▸ **WHAT IS REQUIRED**
Restate the material below word for word, from its first line to its last.

▸ **INFORMATION SHOWN**

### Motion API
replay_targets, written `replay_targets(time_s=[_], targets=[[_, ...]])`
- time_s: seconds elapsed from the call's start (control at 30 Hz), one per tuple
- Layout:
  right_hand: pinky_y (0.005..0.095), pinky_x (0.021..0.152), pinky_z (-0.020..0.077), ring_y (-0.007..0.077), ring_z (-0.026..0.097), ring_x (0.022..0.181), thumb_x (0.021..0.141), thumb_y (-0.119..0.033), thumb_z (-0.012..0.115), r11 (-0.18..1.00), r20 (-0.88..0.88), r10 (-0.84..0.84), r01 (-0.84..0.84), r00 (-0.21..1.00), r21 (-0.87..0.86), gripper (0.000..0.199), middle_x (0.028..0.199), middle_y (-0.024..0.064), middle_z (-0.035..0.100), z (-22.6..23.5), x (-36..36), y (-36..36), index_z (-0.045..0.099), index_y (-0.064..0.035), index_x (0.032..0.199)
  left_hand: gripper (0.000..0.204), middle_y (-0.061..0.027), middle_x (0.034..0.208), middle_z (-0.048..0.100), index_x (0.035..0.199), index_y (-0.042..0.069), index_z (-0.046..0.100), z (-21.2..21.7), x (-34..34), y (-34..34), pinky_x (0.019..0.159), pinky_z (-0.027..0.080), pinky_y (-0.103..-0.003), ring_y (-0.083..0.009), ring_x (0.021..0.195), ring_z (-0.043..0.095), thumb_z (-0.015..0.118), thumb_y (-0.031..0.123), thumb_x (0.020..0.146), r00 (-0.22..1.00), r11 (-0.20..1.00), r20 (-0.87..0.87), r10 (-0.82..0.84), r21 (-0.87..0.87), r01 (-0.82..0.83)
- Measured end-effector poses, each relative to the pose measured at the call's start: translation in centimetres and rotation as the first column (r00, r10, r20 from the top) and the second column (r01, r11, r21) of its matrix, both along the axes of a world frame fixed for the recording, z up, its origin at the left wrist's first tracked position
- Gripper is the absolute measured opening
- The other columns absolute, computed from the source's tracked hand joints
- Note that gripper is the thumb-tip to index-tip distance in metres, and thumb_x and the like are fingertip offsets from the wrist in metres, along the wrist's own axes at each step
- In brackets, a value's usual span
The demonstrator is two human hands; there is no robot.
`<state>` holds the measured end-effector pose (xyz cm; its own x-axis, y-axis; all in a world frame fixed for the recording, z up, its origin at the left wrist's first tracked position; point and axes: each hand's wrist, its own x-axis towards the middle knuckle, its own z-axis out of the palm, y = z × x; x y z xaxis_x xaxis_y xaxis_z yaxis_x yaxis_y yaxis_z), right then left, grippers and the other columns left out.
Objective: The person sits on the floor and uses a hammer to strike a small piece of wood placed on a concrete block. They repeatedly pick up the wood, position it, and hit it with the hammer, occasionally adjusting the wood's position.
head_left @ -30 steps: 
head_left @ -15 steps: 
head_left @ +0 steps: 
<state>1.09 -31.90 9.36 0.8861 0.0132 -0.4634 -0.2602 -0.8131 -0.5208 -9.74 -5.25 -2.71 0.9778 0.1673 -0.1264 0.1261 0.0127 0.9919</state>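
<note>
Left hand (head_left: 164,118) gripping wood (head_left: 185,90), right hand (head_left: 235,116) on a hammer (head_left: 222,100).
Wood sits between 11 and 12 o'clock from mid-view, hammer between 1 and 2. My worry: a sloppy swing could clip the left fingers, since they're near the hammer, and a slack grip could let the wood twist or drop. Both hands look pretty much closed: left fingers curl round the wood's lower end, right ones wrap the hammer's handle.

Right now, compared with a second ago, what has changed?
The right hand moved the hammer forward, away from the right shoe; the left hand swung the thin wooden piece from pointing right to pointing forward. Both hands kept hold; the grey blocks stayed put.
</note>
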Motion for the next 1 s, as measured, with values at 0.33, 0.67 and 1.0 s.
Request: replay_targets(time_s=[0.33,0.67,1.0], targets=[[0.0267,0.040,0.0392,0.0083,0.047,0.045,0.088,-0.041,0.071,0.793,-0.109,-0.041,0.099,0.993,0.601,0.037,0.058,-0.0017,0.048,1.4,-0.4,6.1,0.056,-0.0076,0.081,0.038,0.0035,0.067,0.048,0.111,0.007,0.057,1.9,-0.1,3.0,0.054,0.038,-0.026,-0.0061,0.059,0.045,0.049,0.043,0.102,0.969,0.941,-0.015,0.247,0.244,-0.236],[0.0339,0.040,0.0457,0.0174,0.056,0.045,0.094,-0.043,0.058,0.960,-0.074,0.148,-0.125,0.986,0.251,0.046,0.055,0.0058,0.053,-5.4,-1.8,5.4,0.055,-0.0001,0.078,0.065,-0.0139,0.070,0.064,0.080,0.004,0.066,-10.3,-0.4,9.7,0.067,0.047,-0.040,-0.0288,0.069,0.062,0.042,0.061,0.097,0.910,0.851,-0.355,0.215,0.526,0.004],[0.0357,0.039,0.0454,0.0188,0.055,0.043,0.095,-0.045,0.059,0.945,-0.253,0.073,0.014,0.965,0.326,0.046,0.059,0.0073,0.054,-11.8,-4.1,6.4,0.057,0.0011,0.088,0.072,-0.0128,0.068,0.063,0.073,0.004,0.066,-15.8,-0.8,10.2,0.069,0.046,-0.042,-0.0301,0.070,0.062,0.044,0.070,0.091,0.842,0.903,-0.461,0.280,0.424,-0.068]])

▸ **REPLY TO THE EXERCISE**
### Motion API
replay_targets, written `replay_targets(time_s=[_], targets=[[_, ...]])`
- time_s: seconds elapsed from the call's start (control at 30 Hz), one per tuple
- Layout:
  right_hand: pinky_y (0.005..0.095), pinky_x (0.021..0.152), pinky_z (-0.020..0.077), ring_y (-0.007..0.077), ring_z (-0.026..0.097), ring_x (0.022..0.181), thumb_x (0.021..0.141), thumb_y (-0.119..0.033), thumb_z (-0.012..0.115), r11 (-0.18..1.00), r20 (-0.88..0.88), r10 (-0.84..0.84), r01 (-0.84..0.84), r00 (-0.21..1.00), r21 (-0.87..0.86), gripper (0.000..0.199), middle_x (0.028..0.199), middle_y (-0.024..0.064), middle_z (-0.035..0.100), z (-22.6..23.5), x (-36..36), y (-36..36), index_z (-0.045..0.099), index_y (-0.064..0.035), index_x (0.032..0.199)
  left_hand: gripper (0.000..0.204), middle_y (-0.061..0.027), middle_x (0.034..0.208), middle_z (-0.048..0.100), index_x (0.035..0.199), index_y (-0.042..0.069), index_z (-0.046..0.100), z (-21.2..21.7), x (-34..34), y (-34..34), pinky_x (0.019..0.159), pinky_z (-0.027..0.080), pinky_y (-0.103..-0.003), ring_y (-0.083..0.009), ring_x (0.021..0.195), ring_z (-0.043..0.095), thumb_z (-0.015..0.118), thumb_y (-0.031..0.123), thumb_x (0.020..0.146), r00 (-0.22..1.00), r11 (-0.20..1.00), r20 (-0.87..0.87), r10 (-0.82..0.84), r21 (-0.87..0.87), r01 (-0.82..0.83)
- Measured end-effector poses, each relative to the pose measured at the call's start: translation in centimetres and rotation as the first column (r00, r10, r20 from the top) and the second column (r01, r11, r21) of its matrix, both along the axes of a world frame fixed for the recording, z up, its origin at the left wrist's first tracked position
- Gripper is the absolute measured opening
- The other columns absolute, computed from the source's tracked hand joints
- Note that gripper is the thumb-tip to index-tip distance in metres, and thumb_x and the like are fingertip offsets from the wrist in metres, along the wrist's own axes at each step
- In brackets, a value's usual span
The demonstrator is two human hands; there is no robot.
`<state>` holds the measured end-effector pose (xyz cm; its own x-axis, y-axis; all in a world frame fixed for the recording, z up, its origin at the left wrist's first tracked position; point and axes: each hand's wrist, its own x-axis towards the middle knuckle, its own z-axis out of the palm, y = z × x; x y z xaxis_x xaxis_y xaxis_z yaxis_x yaxis_y yaxis_z), right then left, grippers and the other columns left out.
Objective: The person sits on the floor and uses a hammer to strike a small piece of wood placed on a concrete block. They repeatedly pick up the wood, position it, and hit it with the hammer, occasionally adjusting the wood's position.
head_left @ -30 steps: 
head_left @ -15 steps: 
head_left @ +0 steps: 
<state>1.09 -31.90 9.36 0.8861 0.0132 -0.4634 -0.2602 -0.8131 -0.5208 -9.74 -5.25 -2.71 0.9778 0.1673 -0.1264 0.1261 0.0127 0.9919</state>
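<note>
Left hand (head_left: 164,118) gripping wood (head_left: 185,90), right hand (head_left: 235,116) on a hammer (head_left: 222,100).
Wood sits between 11 and 12 o'clock from mid-view, hammer between 1 and 2. My worry: a sloppy swing could clip the left fingers, since they're near the hammer, and a slack grip could let the wood twist or drop. Both hands look pretty much closed: left fingers curl round the wood's lower end, right ones wrap the hammer's handle.

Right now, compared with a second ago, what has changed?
The right hand moved the hammer forward, away from the right shoe; the left hand swung the thin wooden piece from pointing right to pointing forward. Both hands kept hold; the grey blocks stayed put.
</note>
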Motion for the next 1 s, as measured, with values at 0.33, 0.67 and 1.0 s.
Request: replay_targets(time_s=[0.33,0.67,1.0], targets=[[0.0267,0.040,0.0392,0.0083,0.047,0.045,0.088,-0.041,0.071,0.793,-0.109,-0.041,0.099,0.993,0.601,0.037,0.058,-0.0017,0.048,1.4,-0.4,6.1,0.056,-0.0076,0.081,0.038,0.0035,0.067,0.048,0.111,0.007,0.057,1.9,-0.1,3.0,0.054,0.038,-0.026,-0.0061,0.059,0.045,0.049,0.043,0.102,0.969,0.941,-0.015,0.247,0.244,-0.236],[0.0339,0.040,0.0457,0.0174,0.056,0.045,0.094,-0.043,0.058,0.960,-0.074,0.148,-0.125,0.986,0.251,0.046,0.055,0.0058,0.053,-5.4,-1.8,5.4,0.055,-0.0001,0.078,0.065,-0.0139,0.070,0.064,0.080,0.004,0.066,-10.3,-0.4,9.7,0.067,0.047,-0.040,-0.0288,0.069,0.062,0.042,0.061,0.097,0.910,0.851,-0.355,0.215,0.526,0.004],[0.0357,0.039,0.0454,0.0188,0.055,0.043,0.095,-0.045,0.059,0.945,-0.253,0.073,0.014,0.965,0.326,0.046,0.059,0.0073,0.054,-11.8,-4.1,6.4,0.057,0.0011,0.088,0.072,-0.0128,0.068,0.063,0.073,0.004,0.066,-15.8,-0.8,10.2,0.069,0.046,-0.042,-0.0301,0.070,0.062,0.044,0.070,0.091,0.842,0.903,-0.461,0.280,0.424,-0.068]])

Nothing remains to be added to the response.